Pottery from Blowing Rock, NC

Phyllis Décor 19 Comments

A couple of weekends ago, Neal and I had the pleasure of visiting Blowing Rock, North Carolina. It is a beautiful town nestled on the mountains where strolling Main Street is a pleasure. As we walked along the sidewalks and peered into windows, we stumbled across a wonderful shop, “Bolick and Traditions Pottery.” North Carolina is a treasure trove for great pottery, and this shop was a find.

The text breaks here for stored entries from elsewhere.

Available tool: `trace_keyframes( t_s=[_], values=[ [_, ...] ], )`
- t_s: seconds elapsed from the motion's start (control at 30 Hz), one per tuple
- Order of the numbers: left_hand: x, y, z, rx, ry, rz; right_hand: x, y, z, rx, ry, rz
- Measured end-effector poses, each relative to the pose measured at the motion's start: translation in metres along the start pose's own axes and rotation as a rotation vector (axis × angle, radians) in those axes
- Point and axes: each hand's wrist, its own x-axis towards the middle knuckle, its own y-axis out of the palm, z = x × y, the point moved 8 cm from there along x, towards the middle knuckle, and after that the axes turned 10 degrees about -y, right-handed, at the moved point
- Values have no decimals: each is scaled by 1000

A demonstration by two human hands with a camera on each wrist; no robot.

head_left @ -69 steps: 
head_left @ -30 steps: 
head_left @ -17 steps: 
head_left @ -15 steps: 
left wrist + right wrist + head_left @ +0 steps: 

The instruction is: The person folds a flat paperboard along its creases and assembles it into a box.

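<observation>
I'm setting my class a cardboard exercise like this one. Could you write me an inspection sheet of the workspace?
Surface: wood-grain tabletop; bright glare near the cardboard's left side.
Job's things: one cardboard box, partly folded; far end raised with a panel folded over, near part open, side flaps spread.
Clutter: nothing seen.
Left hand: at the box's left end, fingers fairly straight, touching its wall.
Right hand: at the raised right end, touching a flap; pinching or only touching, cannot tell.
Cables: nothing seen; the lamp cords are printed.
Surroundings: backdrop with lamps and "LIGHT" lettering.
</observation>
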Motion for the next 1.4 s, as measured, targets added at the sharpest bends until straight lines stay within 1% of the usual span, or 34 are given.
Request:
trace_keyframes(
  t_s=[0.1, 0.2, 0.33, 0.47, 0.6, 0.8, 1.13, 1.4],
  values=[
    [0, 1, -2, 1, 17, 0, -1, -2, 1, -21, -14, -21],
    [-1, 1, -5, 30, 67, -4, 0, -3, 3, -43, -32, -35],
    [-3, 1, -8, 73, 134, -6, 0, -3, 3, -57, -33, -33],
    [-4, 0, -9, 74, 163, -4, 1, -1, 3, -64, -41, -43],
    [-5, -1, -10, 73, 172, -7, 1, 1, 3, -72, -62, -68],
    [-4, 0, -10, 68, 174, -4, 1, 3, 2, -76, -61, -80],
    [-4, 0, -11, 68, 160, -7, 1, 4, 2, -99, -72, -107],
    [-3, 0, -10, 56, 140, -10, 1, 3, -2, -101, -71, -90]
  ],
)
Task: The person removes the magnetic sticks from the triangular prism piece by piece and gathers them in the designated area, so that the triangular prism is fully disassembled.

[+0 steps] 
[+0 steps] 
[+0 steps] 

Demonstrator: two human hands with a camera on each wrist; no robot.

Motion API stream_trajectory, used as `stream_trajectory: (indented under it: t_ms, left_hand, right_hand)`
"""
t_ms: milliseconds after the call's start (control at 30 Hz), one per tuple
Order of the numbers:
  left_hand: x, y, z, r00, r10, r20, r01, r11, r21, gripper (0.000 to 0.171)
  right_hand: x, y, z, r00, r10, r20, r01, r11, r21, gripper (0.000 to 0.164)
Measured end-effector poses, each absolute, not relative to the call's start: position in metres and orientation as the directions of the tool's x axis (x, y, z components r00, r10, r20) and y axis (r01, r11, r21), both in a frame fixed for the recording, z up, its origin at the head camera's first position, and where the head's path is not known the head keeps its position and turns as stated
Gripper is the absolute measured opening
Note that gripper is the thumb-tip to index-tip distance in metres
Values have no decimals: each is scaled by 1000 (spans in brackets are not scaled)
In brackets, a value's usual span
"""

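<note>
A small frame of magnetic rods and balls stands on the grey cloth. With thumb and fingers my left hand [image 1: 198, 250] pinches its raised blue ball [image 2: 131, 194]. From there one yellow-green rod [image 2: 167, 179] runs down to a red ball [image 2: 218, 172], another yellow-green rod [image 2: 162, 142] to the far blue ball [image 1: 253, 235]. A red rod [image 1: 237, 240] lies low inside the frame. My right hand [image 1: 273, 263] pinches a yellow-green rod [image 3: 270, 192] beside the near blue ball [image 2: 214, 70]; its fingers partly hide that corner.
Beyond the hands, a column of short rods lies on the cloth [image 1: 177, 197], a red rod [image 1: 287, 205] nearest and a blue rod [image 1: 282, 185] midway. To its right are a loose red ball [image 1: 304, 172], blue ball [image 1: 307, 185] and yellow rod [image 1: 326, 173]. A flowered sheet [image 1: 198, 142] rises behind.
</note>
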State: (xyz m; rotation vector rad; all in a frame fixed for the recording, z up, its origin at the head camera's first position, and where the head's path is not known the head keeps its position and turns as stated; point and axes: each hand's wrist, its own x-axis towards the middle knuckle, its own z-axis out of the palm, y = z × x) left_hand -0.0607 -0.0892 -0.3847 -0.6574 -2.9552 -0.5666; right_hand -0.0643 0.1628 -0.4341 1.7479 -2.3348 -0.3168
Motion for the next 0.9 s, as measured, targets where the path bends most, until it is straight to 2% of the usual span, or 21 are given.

Owned by Janet and Michael Calhoun, the shop unites three potters from the Owens Family: Bolick, Traditions, and the Original Owens Pottery. The Owens family of potters dates back to the mid-19th century. The family history marks generations of potters that have handed down their skills.

Blowing Rock

The red pottery is outstanding as well as the traditional-colored pottery, but what really drew me in to the store was the blue pottery. As you all know, I have a passion for the color blue. So it should come as no surprise that I immediately went to the fabulous display and found many shades of blue that I adored. Neal and I each selected mugs from the blue assortment. Men love mugs with big handles, and Neal found just the fit. I admire beautiful pottery and can only imagine the thrill of seeing a piece start with the clay and, with several steps, become a finished piece.

The shop is sure to become one of your favorite stops if you find yourself in the quaint village of Blowing Rock. Their website is if you would like to see their offerings.

Do you collect pottery? If so, who is your favorite artisan?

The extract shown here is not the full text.